→ **Task**
Begin at the first line of the records below and, please, give each line again exactly until the line with "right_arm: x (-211" is included.

→ **Records for the task**
********************

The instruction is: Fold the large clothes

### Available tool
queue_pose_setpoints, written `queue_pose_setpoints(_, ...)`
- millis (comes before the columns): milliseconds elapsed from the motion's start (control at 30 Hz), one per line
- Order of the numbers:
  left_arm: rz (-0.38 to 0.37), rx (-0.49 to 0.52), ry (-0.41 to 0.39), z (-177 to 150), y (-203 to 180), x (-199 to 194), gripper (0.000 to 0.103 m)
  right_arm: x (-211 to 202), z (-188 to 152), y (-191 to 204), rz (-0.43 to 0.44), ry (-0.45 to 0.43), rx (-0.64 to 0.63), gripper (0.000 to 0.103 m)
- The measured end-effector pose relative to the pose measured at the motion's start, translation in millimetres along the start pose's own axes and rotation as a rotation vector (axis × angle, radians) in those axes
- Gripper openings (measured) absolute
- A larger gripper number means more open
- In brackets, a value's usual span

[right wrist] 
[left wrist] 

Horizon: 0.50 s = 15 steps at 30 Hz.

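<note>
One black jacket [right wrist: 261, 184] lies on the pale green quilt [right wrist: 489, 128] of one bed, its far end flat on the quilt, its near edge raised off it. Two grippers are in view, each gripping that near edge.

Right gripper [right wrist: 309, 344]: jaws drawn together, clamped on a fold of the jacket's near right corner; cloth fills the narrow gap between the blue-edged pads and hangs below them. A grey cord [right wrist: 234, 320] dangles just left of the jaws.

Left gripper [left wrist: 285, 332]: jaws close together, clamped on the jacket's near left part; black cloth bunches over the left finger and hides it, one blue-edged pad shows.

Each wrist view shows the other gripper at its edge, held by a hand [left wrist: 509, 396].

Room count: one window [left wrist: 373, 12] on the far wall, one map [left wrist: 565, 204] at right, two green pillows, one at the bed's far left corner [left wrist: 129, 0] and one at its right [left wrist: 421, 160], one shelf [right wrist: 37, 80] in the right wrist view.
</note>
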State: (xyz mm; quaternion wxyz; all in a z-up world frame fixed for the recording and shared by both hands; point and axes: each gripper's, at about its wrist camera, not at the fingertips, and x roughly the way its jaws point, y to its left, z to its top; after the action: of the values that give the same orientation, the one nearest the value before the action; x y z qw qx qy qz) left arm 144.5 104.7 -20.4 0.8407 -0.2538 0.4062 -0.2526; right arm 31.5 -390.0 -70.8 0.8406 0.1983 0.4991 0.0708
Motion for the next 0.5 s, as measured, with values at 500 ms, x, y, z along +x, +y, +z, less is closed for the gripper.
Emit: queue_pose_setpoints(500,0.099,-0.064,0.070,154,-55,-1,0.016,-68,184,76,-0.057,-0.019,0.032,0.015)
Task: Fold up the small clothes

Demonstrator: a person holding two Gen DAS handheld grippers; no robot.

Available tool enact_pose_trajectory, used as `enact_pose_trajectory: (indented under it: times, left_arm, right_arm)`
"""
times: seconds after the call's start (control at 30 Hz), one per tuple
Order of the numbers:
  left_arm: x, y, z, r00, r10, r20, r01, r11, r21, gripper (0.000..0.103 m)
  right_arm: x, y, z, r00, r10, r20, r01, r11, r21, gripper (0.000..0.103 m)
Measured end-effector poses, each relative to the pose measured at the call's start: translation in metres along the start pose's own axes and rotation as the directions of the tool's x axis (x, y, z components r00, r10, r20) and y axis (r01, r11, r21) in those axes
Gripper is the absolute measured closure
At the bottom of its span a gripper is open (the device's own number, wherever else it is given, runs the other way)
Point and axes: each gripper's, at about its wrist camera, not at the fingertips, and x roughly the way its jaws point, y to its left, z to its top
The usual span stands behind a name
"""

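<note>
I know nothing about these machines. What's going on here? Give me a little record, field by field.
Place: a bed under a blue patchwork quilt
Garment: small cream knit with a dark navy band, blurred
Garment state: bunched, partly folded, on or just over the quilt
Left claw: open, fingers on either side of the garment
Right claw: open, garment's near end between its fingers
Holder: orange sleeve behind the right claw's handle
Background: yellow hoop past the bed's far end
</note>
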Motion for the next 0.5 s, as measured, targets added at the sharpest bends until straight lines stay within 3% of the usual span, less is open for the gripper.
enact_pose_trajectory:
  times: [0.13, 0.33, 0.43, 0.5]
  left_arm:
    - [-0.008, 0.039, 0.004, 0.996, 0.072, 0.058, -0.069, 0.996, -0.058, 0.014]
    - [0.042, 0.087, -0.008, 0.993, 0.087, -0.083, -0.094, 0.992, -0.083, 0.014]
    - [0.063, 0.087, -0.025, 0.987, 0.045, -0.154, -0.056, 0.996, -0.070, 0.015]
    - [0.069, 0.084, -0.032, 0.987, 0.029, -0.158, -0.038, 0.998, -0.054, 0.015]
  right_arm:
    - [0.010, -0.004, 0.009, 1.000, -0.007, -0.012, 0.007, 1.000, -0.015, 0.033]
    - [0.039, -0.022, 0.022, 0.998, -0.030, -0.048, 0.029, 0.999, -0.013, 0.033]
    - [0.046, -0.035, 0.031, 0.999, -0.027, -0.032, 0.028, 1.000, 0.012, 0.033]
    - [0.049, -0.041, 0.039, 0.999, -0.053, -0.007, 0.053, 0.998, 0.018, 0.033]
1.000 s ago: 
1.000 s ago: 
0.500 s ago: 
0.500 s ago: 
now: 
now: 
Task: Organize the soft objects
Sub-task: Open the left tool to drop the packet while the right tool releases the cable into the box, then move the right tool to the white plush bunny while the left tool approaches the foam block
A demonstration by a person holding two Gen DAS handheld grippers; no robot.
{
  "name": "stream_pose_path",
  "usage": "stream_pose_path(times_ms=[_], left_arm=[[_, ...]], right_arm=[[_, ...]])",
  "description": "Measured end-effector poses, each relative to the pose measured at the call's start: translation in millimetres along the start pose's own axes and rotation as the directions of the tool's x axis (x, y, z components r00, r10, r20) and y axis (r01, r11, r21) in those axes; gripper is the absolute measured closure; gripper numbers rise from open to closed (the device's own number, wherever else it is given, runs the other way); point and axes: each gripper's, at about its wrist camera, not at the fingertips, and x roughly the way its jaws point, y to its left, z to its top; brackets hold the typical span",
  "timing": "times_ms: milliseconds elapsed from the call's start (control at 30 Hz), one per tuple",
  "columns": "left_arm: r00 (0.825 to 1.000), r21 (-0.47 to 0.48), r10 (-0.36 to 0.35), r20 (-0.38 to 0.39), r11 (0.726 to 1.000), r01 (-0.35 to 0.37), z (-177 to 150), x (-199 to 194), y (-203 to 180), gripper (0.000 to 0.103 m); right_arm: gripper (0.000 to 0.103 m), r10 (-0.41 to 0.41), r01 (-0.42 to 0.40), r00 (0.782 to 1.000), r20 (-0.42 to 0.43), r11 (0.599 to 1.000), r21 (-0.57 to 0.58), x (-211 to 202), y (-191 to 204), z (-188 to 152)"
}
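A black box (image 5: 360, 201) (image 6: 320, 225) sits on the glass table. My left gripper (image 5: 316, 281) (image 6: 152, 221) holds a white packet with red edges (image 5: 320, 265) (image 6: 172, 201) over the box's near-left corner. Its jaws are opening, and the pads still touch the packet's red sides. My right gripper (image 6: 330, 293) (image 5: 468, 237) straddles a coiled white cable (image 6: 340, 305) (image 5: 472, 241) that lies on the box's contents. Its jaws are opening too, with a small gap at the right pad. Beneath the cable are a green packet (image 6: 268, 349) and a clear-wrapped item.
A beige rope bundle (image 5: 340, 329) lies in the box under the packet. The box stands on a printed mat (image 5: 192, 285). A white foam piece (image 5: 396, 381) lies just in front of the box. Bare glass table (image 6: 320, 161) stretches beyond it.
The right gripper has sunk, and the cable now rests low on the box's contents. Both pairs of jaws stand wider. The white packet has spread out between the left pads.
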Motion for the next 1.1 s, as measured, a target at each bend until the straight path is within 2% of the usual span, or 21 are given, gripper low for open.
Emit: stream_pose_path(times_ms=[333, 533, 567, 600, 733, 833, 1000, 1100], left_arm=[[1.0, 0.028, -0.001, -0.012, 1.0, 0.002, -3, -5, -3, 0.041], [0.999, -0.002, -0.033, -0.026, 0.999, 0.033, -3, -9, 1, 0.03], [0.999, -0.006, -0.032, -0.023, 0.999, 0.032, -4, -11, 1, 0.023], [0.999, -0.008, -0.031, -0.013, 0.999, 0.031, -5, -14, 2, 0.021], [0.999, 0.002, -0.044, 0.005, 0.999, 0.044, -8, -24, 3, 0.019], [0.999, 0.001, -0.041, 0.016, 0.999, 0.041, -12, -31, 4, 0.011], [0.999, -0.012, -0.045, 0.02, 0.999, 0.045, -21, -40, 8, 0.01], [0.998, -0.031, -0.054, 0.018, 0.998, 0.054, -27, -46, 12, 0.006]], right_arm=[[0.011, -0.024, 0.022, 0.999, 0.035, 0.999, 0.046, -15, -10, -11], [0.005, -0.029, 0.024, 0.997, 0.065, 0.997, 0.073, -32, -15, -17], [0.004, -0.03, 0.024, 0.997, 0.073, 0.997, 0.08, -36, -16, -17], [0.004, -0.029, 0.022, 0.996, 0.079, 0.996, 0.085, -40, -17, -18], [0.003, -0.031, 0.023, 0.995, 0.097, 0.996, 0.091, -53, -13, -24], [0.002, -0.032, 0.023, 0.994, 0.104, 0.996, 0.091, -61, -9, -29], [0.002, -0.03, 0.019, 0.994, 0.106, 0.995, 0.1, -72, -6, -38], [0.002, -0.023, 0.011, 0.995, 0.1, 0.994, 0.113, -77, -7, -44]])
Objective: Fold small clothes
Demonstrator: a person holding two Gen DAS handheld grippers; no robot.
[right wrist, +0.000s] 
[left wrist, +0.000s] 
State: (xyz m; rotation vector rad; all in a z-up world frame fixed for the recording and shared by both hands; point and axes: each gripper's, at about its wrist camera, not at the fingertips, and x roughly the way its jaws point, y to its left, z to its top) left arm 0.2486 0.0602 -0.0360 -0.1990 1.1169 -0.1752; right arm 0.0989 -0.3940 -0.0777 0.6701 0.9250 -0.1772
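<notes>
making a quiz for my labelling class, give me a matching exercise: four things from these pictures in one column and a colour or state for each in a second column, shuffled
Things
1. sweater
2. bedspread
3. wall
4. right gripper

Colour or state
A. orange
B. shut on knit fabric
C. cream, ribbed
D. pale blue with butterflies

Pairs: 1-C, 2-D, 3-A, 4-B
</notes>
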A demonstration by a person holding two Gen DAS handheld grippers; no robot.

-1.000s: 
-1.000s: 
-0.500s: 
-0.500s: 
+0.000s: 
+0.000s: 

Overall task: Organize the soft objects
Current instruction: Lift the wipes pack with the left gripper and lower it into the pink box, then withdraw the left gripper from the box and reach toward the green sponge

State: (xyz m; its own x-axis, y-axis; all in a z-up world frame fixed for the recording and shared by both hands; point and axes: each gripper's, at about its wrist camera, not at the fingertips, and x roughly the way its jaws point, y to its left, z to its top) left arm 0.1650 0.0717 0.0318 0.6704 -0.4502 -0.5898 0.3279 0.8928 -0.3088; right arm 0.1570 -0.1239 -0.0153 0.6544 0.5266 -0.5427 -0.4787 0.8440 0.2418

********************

→ **Task output**
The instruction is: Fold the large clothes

### Available tool
queue_pose_setpoints, written `queue_pose_setpoints(_, ...)`
- millis (comes before the columns): milliseconds elapsed from the motion's start (control at 30 Hz), one per line
- Order of the numbers:
  left_arm: rz (-0.38 to 0.37), rx (-0.49 to 0.52), ry (-0.41 to 0.39), z (-177 to 150), y (-203 to 180), x (-199 to 194), gripper (0.000 to 0.103 m)
  right_arm: x (-211 to 202), z (-188 to 152), y (-191 to 204), rz (-0.43 to 0.44), ry (-0.45 to 0.43), rx (-0.64 to 0.63), gripper (0.000 to 0.103 m)

What came before makes up the full response.